Where a line of the records holds the string "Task", copy that line.

[Records drawn from a dataset]
::::::
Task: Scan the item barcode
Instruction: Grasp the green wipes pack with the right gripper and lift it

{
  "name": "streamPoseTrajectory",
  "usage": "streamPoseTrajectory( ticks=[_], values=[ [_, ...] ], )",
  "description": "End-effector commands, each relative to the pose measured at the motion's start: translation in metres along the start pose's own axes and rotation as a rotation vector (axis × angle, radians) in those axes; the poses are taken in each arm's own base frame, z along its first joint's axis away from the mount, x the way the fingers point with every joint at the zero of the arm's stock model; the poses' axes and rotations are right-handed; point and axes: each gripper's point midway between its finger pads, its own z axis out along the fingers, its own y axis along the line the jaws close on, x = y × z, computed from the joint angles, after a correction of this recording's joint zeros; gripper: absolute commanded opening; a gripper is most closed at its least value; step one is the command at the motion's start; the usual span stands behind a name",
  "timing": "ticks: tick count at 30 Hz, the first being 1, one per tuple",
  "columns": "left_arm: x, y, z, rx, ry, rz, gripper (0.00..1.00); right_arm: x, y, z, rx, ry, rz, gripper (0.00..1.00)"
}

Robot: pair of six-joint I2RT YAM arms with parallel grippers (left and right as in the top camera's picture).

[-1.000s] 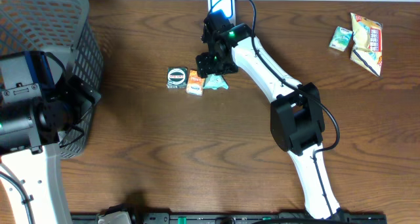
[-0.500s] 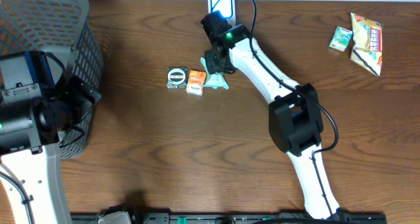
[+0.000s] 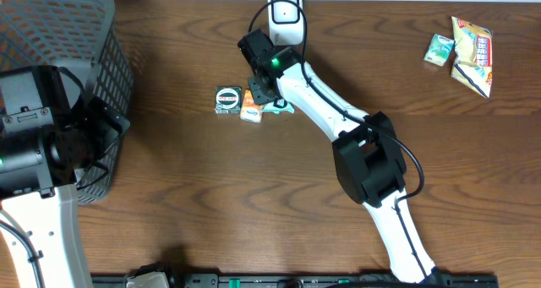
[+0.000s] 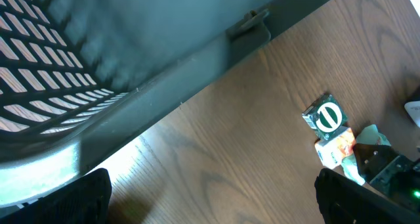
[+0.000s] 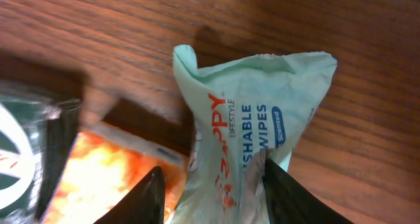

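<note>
A mint-green wipes packet (image 5: pixel 249 106) lies on the wooden table, and my right gripper (image 5: pixel 210 198) is shut on its lower part, one finger on each side, so the film puckers. From overhead, the right gripper (image 3: pixel 264 92) covers most of the packet (image 3: pixel 281 108). Left of it lie an orange packet (image 3: pixel 250 111) and a dark green packet with a round logo (image 3: pixel 228 99). The white barcode scanner (image 3: pixel 285 9) stands at the table's back edge. My left gripper (image 4: pixel 210 204) hangs open beside the basket (image 4: pixel 98 53), holding nothing.
A grey mesh basket (image 3: pixel 51 26) fills the back left corner. A small green box (image 3: pixel 439 49) and yellow snack packets (image 3: pixel 469 51) lie at the back right. In the right wrist view the orange packet (image 5: pixel 111 171) touches the wipes packet's left edge.
My right gripper has shifted left, away from the scanner, and its jaws have narrowed onto the wipes packet. The left arm has not moved.
</note>
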Motion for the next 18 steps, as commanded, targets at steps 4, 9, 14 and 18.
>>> streamPoseTrajectory(
  ticks=[4, 9, 14, 18],
  values=[
    [-0.003, 0.001, -0.004, 0.0, -0.015, -0.01, 0.98, 0.018, -0.016, 0.014, 0.073, 0.031, 0.004, 0.16],
    [-0.003, 0.001, -0.004, 0.0, -0.015, -0.01, 0.98, 0.017, -0.027, 0.001, 0.082, 0.042, 0.049, 0.1],
    [-0.003, 0.001, -0.004, 0.0, -0.015, -0.01, 0.98, 0.01, -0.029, -0.028, -0.012, 0.05, 0.085, 0.01],
    [-0.003, 0.001, -0.004, 0.0, -0.015, -0.01, 0.97, 0.016, -0.043, -0.054, -0.105, 0.107, 0.09, 0.01]
  ],
)
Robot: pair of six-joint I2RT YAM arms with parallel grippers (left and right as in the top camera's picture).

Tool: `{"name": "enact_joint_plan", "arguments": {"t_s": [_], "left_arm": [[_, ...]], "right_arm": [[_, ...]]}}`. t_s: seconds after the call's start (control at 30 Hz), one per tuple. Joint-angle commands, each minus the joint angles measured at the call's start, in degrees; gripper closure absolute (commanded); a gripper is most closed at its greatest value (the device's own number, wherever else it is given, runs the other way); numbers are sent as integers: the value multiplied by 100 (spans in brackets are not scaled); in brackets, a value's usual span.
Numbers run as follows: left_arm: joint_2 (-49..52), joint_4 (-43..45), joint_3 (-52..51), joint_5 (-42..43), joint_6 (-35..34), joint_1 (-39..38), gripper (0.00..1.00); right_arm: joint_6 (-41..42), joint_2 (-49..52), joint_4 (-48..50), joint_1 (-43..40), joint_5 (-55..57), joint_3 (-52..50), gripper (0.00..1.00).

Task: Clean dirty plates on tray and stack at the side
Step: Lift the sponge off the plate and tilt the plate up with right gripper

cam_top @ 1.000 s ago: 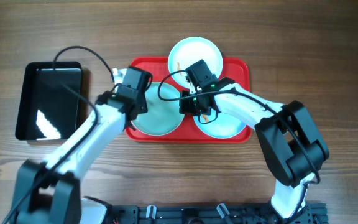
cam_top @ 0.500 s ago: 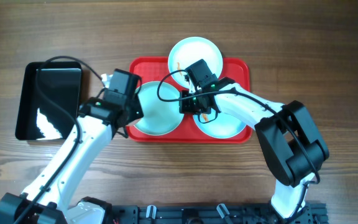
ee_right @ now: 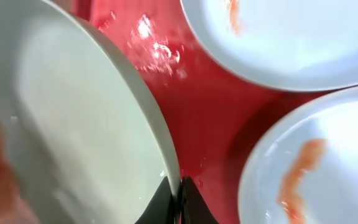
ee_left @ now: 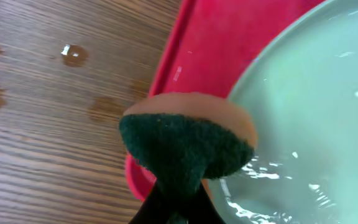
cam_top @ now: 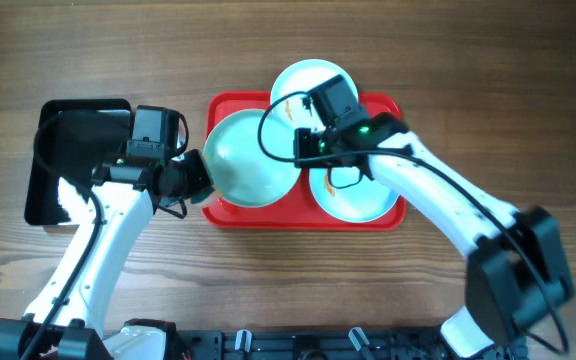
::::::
* Solution to the problem
Task: Scan the item barcode
Task: Clean dirty plates on tray and stack at the side

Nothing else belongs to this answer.